Attaining x86 compatibility is often a power-to-performance tradeoff, one that Intel addressed with a new Pentium M line of processors and support chips that targets an array of embedded applications. Intel has been listening to embedded designers and keeping an eye on the competition. The result is the new Pentium M. It's based on the Pentium III P6 micro-architecture, but with significant changes. Now it can deliver better performance while consuming less power than alternative processors, especially in embedded environments. For example, the Pentium M actually shortens the execution pipeline. This may seem counterintuitive, but consider the environment. Real-time embedded applications tend to have more interrupts and task switches compared to a desktop environment. The pipeline needs to be flushed more often in the embedded environment, so shortening the pipeline minimizes this overhead. For many applications, the Pentium M will run faster than a comparable-speed Pentium 4.

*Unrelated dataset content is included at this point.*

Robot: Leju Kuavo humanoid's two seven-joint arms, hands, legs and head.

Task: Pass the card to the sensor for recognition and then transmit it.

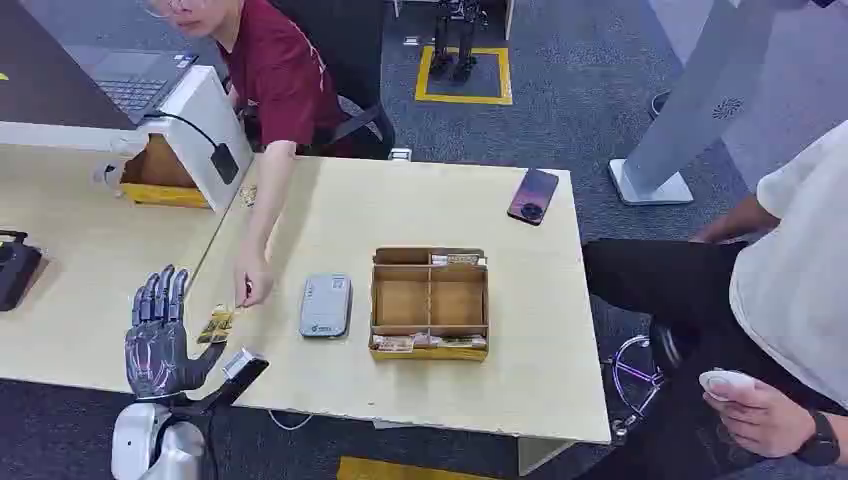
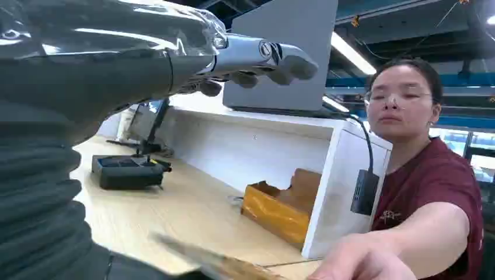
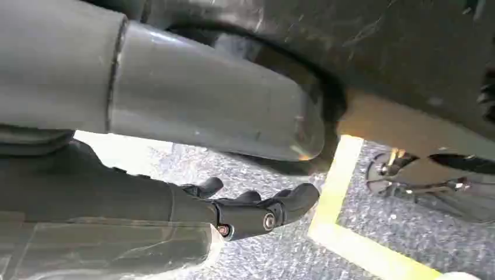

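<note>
In the head view my left hand (image 1: 160, 335) is raised over the table's near left corner, fingers straight and spread, thumb out to the side. A small yellow-brown card (image 1: 216, 325) lies just past the thumb tip; I cannot tell whether the thumb holds it. A person's hand (image 1: 252, 285) reaches down to the card's far end. In the left wrist view the blurred card (image 2: 216, 262) runs from my left hand (image 2: 257, 58) to the person's hand (image 2: 362, 262). The grey card sensor (image 1: 325, 305) lies flat beside them. My right hand (image 3: 257, 210) hangs over the floor, holding nothing.
A cardboard card box (image 1: 430, 255) with dividers sits right of the sensor. A phone (image 1: 533, 195) lies at the far right corner. A white stand (image 1: 200, 120) with an orange box stands back left, a black device (image 1: 15, 265) at the left edge. A second person (image 1: 790, 300) sits at right.
</note>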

The Pentium M incorporates a large 1-Mbyte level 2 cache. In fact, it's twice the size of that in a Pentium III. The cache size is key to maintaining a significant portion of an embedded system on-chip, boosting performance while actually reducing power requirements. The large cache size also helps in embedded applications that require large lookup tables, such as routers and switches.

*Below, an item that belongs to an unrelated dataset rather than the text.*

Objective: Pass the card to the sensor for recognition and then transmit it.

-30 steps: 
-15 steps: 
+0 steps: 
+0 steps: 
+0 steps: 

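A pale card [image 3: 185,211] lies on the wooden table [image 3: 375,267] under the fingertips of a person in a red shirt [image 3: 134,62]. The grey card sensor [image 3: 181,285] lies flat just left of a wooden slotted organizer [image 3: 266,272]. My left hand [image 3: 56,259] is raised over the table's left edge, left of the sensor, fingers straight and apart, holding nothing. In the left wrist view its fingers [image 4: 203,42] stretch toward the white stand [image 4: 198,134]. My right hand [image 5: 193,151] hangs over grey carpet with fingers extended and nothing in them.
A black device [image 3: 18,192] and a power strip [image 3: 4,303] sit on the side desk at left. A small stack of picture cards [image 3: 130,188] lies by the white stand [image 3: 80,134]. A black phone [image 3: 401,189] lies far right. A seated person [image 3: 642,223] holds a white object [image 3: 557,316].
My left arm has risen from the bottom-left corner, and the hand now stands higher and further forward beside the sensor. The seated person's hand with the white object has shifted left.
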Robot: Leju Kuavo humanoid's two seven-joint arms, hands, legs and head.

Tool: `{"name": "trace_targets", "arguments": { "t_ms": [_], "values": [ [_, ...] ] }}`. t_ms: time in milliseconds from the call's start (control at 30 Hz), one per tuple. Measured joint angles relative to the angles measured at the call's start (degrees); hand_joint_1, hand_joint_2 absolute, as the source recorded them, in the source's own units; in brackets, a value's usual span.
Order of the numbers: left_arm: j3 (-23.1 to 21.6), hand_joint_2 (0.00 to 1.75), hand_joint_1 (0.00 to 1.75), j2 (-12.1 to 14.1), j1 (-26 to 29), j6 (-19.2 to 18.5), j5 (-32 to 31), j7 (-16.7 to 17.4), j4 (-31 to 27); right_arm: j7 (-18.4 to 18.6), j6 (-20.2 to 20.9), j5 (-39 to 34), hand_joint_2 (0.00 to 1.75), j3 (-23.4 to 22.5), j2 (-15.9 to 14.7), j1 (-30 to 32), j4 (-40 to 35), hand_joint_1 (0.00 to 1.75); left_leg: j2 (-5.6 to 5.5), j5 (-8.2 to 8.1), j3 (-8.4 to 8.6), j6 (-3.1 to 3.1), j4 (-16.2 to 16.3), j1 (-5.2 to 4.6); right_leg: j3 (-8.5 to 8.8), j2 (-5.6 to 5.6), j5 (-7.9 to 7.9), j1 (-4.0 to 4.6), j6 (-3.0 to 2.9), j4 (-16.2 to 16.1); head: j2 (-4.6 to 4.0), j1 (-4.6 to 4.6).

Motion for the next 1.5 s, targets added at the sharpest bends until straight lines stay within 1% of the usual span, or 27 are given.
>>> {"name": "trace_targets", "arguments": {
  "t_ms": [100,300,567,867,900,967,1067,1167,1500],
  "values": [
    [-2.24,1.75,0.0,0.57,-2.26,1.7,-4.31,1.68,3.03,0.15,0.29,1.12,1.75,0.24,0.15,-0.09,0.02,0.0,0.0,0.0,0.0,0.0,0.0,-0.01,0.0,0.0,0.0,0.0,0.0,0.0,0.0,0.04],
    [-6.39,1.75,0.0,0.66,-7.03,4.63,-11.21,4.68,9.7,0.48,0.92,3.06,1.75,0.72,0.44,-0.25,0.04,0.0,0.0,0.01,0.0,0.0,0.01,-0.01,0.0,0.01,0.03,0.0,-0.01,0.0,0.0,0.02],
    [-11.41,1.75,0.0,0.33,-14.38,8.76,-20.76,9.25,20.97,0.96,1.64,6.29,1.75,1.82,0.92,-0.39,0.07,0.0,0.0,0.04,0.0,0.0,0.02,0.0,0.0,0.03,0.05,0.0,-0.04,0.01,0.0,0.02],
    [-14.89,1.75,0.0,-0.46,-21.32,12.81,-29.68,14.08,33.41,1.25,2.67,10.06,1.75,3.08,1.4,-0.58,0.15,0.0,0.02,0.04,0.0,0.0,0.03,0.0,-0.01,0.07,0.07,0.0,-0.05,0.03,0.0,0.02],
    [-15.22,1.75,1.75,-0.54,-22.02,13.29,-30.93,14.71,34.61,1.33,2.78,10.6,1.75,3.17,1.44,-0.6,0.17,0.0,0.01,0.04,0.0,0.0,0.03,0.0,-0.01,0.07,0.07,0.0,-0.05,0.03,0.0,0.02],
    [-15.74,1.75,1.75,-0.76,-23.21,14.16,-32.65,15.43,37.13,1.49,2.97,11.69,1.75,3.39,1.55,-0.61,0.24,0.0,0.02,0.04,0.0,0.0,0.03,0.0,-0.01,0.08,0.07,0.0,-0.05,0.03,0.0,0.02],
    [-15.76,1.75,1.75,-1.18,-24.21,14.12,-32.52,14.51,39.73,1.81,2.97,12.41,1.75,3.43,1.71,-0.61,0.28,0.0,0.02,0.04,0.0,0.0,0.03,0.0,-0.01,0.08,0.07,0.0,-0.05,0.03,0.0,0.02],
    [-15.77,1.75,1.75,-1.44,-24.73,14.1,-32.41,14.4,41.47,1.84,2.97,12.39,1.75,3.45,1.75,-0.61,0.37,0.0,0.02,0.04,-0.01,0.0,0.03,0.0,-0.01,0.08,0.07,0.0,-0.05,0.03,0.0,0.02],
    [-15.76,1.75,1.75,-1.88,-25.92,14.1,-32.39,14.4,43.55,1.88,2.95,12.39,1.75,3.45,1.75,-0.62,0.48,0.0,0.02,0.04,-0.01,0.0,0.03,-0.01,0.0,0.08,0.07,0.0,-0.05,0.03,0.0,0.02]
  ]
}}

Branch prediction is now done using three different techniques: local, bimodal, and global. Local branch prediction addresses tight loops found in most applications. This is common among processors supporting branch detection. Bimodal branch prediction tracks each branch to see if the branch is taken more often than not. This is important in conditional code within loops. Finally, global branch prediction operates at the program level and tracks the style of branches being used to optimize execution.

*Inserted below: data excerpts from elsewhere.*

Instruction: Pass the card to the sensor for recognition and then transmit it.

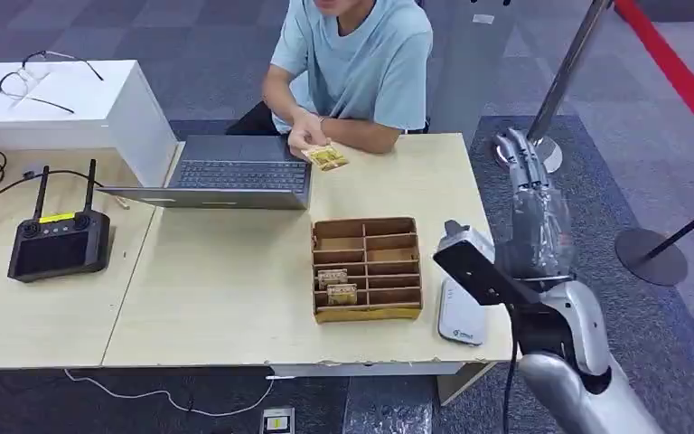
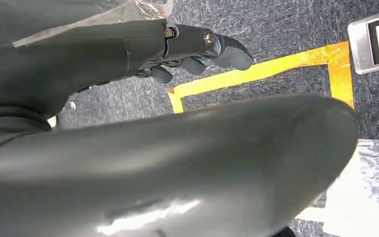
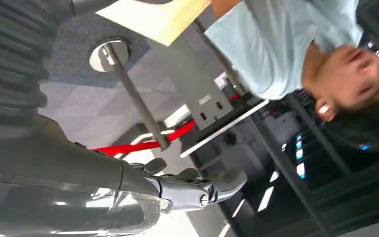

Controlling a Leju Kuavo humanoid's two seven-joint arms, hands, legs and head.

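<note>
Tabletop (image 1: 235,271): two cards (image 1: 337,286) (boxed), one sensor (image 1: 460,314)

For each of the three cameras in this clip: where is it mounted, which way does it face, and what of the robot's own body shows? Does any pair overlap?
Head view: high on the body, looking down at the table, card box and seated person; right hand raised beside the table.
Left wrist view: behind the hanging left hand, facing carpet with yellow tape.
Right wrist view: behind the right hand, turned, facing the person and a stanchion pole.
Shared: head and right wrist views both show the person and the right hand.
</note>
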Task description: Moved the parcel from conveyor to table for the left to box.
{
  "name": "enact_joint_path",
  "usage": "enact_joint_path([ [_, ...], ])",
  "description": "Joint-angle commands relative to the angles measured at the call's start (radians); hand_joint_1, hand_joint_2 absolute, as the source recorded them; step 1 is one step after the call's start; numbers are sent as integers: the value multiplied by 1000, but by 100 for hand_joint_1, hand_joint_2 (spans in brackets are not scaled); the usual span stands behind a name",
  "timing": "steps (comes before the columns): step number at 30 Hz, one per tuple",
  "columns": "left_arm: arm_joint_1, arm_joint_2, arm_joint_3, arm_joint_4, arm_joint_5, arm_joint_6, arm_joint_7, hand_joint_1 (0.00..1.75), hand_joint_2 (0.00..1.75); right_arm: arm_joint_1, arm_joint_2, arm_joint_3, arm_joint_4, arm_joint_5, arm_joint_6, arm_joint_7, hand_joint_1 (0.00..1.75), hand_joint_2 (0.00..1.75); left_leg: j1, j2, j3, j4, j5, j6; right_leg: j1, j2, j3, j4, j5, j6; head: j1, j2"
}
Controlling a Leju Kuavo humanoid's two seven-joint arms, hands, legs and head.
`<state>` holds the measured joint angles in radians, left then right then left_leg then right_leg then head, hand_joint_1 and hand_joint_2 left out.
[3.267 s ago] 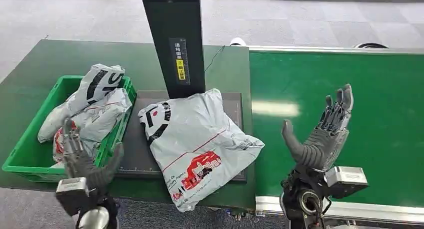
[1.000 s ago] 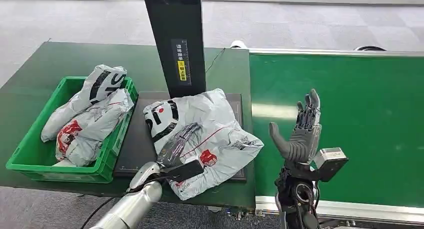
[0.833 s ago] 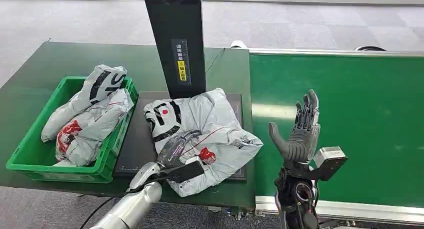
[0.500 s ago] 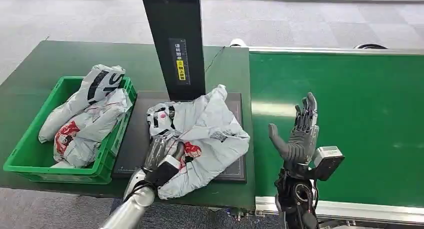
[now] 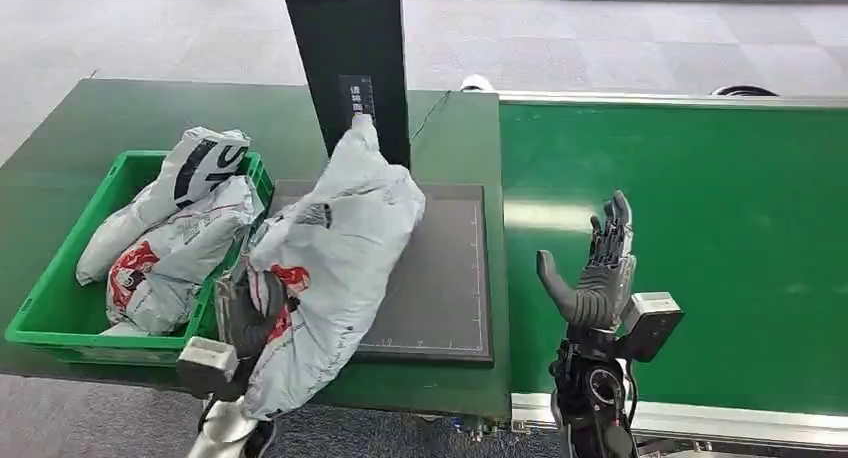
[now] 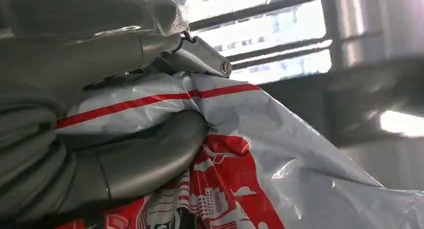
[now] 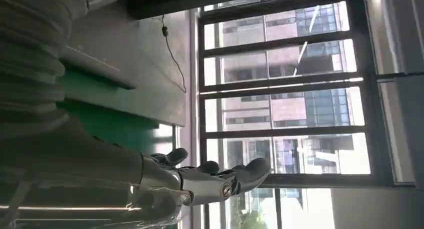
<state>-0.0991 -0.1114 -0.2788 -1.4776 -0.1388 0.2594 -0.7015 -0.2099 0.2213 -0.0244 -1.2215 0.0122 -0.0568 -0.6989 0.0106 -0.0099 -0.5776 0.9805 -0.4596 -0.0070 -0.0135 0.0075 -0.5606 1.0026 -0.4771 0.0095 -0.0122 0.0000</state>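
Green conveyor belt [image 5: 700, 228] takes up the whole right half of the head view, with a silver rail along its near edge. Left of it sits the dark green table [image 5: 90, 128], and on the table there's a flat black scale platform [image 5: 440, 278] with a grid of fine lines, plus a tall black post [image 5: 345, 38] rising at its far side. The post has a small label with white and yellow writing, too small for me to read.

Grey poly mailer parcel [image 5: 335, 248] is lifted up off the platform and stretched out long, its far end up against the post's label and its near end hanging past the table's near edge. It's got red printed artwork and a thin red line on it, no legible text. The left hand [image 5: 245, 313] grips it at the near left side; the left wrist view shows the thumb [image 6: 145, 164] wrapped round the plastic, pressing right into the red print.

Green plastic crate [image 5: 45, 308] sits at the left on the table, just beside the platform, holding other grey mailers [image 5: 170, 248] with black and red print.

Right hand [image 5: 595, 273] hovers over the belt's near left part, palm up, fingers spread and straight, holding nothing.
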Motion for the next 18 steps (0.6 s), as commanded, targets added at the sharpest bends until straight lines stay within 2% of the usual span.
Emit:
enact_joint_path([
  [1,74,72,57,-374,115,-47,3,175,175,13,-4,-52,12,7,2,1,0,175,1,3,0,0,-1,0,1,2,0,-1,0,-1,0,0],
  [3,69,72,72,-394,130,-50,3,175,175,17,-4,-56,8,7,6,1,0,175,1,4,0,0,-1,0,1,2,0,-1,0,-1,0,0],
  [5,62,63,165,-448,206,-105,3,175,175,25,-1,-67,-2,10,15,1,0,175,1,2,0,0,-1,0,1,0,0,0,0,-1,0,0],
  [9,64,76,242,-451,273,-172,3,175,175,30,0,-74,-10,10,14,1,0,175,0,3,0,0,-1,0,1,2,0,-1,0,-1,0,0],
  [10,54,72,326,-438,346,-231,3,175,175,38,-1,-79,-20,9,15,1,0,175,0,5,1,-1,-1,0,1,3,0,-1,1,-1,0,0],
  [12,45,73,397,-421,375,-253,3,175,175,46,1,-80,-29,7,17,1,0,175,0,3,1,-1,0,0,0,1,0,-1,0,-1,0,0],
  [13,30,49,487,-391,407,-247,3,175,175,53,6,-85,-38,3,24,1,0,175,0,3,1,-1,0,0,0,2,0,-1,0,-1,0,0],
  [14,24,67,536,-360,439,-258,6,175,175,56,9,-88,-41,3,27,1,0,175,0,3,1,-2,0,0,1,1,1,-1,1,-1,0,0],
  [15,24,67,536,-360,439,-258,6,175,175,56,9,-88,-41,3,27,1,0,175,0,2,1,-1,0,0,0,1,1,-1,0,-1,0,0],
  [16,3,79,630,-305,477,-259,14,175,175,58,10,-89,-41,3,29,1,0,175,0,3,2,-2,0,0,0,2,1,-1,0,-1,0,0],
  [18,-20,95,679,-256,463,-232,33,175,175,56,11,-91,-36,3,33,1,0,175,0,4,2,-2,0,0,0,2,1,-1,0,-1,0,0],
])
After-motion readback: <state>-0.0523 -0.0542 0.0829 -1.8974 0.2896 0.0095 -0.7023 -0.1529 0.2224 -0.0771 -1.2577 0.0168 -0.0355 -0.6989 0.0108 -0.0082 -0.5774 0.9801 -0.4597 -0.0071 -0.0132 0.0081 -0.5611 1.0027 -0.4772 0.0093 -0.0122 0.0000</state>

The dedicated stack manager implements the advanced stack pointer (ASP) architecture. It's designed to eliminate the need for many load/store micro-ops typically used in stack related operations.
A term like micro-op fusion is a great name for a straightforward performance enhancement. It essentially allows more than one micro-op in an instruction stream to be performed in parallel. Actually, the technique works on pairs of micro-ops so that it's possible to execute two at once, assuming they're not sequentially dependent. Examples include execution of address-store and data-store micro-ops, or a load and an add.
The enhanced SpeedStep implementation controls the chip's voltage and frequency. This is a common technique found in microcontrollers, particularly very low-power products, but less common in standalone processors like the Pentium. It's less sophisticated than the software-based, LongRun technology used by Transmeta (www.transmeta.com).
The Pentium M has some missing Pentium 4 features, most notably its hyperthreading technology. The Pentium M works with a number of chip sets designed for different environments. The E7501 is designed for embedded applications. It supports up to 4 Gbytes of DDR memory with error-correction-code support. It can handle up to three 64-bit PCI/PCI-X controller hubs. This can be very handy in blade servers and communication systems. The Pentium M is part of the Centrino mobile technology when combined with the 855 chip set and its integrated video support.
The 1.6-GHz version is $625. The low-power 1.1-GHz version costs $257. The latter is designed to use half the power of the 1.6-GHz version. Now appearing everywhere.